## Brief
Repeat verbatim, and only, the lines of the data below, beginning at the line that contains "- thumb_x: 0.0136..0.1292" and stopping after the line that contains "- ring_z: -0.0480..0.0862".

*** Opening of Source data ***

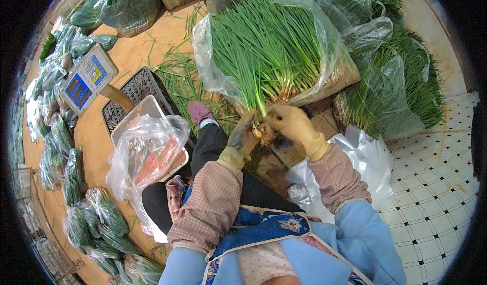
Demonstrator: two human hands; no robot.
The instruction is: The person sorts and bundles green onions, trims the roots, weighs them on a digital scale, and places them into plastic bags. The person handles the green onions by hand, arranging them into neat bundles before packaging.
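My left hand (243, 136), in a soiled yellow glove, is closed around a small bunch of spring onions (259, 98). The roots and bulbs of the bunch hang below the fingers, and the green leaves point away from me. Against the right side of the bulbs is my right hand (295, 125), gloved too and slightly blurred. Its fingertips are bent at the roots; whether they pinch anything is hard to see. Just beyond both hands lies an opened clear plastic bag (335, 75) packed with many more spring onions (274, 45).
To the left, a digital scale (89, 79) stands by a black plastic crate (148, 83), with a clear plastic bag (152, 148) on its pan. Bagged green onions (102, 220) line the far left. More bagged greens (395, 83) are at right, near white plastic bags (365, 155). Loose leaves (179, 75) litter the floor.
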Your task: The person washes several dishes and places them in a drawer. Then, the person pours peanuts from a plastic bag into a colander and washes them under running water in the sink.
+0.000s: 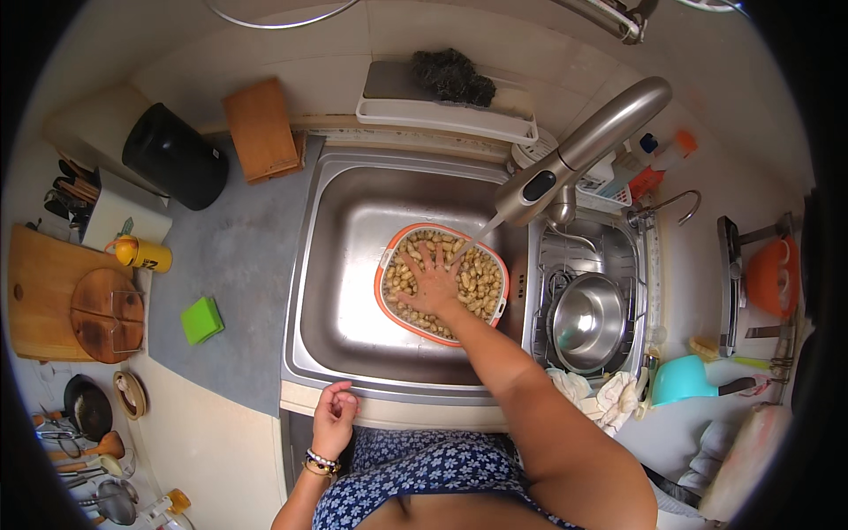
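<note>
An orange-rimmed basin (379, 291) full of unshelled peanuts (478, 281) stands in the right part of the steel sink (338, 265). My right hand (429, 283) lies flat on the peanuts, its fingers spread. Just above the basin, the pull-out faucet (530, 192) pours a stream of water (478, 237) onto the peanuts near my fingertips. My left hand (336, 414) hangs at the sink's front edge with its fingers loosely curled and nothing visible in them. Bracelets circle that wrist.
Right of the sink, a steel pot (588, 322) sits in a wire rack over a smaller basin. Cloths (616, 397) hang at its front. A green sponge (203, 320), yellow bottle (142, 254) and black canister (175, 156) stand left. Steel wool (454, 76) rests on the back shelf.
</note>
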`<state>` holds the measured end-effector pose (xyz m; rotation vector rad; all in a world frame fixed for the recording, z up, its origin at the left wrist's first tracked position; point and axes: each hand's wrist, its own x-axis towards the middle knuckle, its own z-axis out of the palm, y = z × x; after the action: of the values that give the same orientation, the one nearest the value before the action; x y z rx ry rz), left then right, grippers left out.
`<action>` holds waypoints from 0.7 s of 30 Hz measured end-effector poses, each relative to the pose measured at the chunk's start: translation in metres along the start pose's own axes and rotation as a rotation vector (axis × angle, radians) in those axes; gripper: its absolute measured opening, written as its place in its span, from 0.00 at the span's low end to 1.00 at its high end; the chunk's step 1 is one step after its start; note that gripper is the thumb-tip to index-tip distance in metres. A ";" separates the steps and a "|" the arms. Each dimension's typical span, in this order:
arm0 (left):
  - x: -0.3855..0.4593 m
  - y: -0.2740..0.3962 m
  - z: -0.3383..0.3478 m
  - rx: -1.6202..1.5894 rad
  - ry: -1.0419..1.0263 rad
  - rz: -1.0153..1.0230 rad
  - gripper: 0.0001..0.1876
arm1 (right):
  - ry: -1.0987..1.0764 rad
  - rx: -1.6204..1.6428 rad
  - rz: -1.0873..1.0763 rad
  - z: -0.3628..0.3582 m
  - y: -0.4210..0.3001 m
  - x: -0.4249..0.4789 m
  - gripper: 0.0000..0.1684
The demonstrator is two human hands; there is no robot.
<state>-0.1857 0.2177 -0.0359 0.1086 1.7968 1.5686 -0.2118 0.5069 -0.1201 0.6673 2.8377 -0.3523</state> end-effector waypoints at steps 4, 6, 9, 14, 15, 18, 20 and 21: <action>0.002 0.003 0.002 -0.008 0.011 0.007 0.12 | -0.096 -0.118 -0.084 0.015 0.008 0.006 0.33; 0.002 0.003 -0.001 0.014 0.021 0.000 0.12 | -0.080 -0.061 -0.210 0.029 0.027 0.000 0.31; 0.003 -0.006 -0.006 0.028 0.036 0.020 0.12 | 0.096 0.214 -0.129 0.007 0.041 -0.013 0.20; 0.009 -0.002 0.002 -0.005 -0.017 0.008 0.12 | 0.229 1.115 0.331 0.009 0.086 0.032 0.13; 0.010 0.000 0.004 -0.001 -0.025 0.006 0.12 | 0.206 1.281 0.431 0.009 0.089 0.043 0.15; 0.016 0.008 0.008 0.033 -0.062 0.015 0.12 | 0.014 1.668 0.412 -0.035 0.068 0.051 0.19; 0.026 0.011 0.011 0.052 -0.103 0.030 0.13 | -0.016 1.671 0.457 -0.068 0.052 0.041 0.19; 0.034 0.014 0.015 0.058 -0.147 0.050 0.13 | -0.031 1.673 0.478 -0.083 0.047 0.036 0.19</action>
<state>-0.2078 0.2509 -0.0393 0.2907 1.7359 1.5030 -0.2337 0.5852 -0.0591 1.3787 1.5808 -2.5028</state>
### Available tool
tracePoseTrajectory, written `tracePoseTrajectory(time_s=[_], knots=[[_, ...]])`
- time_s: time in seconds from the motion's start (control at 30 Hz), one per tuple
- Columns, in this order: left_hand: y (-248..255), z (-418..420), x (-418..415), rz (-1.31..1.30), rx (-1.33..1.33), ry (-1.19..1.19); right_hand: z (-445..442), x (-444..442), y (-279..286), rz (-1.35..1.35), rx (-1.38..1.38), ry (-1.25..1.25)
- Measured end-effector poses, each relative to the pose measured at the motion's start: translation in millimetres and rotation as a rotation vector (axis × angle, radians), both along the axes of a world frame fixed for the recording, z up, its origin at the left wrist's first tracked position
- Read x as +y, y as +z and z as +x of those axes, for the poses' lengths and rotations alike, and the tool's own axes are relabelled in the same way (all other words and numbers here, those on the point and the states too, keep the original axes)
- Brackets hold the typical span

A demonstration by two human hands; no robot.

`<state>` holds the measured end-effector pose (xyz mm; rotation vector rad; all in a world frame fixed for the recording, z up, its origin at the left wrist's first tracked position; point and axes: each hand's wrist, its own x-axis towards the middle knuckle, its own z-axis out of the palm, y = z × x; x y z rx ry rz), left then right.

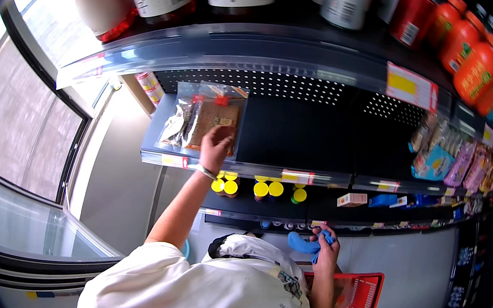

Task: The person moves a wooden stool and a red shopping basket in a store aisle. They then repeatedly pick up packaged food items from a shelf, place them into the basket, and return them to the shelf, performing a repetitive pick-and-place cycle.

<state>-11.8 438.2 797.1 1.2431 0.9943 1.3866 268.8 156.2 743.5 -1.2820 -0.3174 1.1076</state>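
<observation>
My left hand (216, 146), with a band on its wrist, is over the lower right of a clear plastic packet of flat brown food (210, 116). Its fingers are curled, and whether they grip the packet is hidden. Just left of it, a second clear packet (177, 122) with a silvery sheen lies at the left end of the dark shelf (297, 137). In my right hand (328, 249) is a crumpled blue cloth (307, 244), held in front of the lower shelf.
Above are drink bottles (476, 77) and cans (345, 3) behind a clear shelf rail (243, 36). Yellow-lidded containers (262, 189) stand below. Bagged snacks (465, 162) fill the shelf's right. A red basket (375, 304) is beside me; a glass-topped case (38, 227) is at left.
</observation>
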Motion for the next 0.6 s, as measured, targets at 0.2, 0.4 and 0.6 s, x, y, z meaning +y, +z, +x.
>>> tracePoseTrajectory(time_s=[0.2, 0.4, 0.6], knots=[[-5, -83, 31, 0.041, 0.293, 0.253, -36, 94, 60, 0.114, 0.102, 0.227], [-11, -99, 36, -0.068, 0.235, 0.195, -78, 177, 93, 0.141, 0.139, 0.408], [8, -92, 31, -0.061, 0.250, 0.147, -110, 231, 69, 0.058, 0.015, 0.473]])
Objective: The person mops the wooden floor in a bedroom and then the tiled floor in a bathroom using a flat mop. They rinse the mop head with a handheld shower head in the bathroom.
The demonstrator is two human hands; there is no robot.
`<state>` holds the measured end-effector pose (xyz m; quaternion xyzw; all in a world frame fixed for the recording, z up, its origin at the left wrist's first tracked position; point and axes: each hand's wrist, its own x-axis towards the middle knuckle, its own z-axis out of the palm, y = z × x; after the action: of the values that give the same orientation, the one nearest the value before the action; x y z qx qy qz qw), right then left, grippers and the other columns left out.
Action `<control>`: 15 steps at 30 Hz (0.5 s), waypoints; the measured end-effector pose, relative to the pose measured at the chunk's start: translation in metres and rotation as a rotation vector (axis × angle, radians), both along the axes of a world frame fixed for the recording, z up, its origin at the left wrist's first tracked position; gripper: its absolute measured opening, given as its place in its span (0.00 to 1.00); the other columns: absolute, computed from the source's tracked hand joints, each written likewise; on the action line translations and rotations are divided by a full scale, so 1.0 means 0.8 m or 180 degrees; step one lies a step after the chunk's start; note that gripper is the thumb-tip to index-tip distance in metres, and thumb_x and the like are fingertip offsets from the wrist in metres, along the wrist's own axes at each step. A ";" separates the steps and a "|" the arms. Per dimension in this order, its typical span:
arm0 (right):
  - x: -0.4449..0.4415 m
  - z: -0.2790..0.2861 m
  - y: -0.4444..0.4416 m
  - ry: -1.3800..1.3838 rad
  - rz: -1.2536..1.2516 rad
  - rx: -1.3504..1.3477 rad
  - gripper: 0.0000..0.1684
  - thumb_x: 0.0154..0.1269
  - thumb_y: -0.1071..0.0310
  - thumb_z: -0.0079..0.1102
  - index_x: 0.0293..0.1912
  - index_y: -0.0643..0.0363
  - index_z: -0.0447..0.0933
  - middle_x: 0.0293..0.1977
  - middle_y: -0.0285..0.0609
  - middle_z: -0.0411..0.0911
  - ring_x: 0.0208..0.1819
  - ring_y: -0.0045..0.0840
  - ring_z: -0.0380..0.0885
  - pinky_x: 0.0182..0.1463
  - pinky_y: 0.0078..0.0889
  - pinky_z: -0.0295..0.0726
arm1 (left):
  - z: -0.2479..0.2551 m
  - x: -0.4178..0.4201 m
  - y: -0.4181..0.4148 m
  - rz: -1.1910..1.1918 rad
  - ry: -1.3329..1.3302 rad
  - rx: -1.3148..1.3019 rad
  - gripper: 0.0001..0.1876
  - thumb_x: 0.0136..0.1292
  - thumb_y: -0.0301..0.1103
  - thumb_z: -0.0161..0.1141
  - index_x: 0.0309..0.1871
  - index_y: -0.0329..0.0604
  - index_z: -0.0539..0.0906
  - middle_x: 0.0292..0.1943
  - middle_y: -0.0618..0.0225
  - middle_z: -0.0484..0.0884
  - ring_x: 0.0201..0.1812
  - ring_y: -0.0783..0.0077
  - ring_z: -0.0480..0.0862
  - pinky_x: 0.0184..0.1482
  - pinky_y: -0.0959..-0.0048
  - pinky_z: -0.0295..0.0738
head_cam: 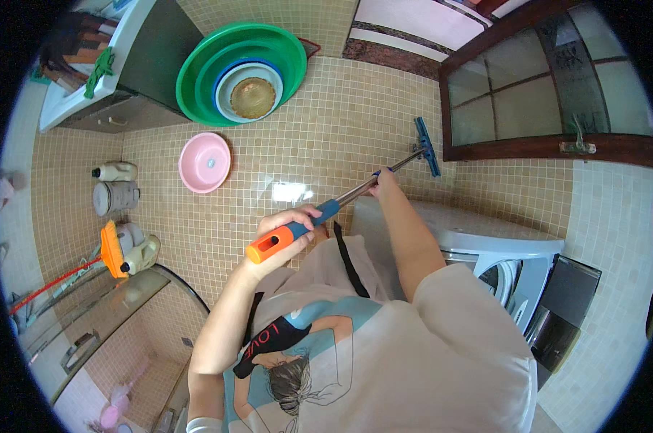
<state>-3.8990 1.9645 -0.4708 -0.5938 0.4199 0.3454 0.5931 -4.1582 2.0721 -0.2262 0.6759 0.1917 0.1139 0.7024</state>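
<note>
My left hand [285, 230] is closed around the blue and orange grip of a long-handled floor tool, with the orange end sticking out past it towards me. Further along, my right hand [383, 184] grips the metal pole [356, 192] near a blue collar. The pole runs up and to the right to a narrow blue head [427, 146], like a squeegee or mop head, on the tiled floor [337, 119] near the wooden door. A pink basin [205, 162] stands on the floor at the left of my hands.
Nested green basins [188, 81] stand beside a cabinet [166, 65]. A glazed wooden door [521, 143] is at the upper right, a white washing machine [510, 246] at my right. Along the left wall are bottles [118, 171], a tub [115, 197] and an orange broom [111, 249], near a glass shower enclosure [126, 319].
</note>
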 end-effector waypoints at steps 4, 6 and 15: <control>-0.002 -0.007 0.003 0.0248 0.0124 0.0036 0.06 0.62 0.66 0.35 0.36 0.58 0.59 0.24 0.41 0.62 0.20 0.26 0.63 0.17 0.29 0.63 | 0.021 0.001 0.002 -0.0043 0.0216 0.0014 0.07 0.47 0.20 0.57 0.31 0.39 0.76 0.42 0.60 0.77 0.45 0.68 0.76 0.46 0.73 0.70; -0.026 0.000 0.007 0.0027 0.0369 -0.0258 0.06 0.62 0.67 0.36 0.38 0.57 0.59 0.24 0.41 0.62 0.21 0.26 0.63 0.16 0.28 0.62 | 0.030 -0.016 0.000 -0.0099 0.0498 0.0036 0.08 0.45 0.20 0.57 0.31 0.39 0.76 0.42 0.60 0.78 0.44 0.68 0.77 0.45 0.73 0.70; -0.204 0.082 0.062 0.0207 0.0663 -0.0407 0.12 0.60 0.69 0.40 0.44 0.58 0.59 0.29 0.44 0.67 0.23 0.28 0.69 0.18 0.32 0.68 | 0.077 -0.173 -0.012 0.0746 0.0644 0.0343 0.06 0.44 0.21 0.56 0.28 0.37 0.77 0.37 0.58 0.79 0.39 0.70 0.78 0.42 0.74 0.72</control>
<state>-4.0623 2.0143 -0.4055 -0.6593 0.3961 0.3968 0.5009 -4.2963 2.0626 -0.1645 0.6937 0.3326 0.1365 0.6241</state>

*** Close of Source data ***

## Exercise response
  - thumb_x: 0.0136..0.1292
  - thumb_y: -0.0301..0.1103
  - thumb_z: -0.0161..0.1141
  - index_x: 0.0309..0.1871
  - index_y: -0.0329..0.0604
  - index_z: -0.0539..0.0906
  - middle_x: 0.0292..0.1943
  - middle_y: -0.0618..0.0225
  - middle_z: -0.0484..0.0884
  - ring_x: 0.0201..0.1812
  - ring_y: -0.0783..0.0077
  - ring_z: -0.0480..0.0862

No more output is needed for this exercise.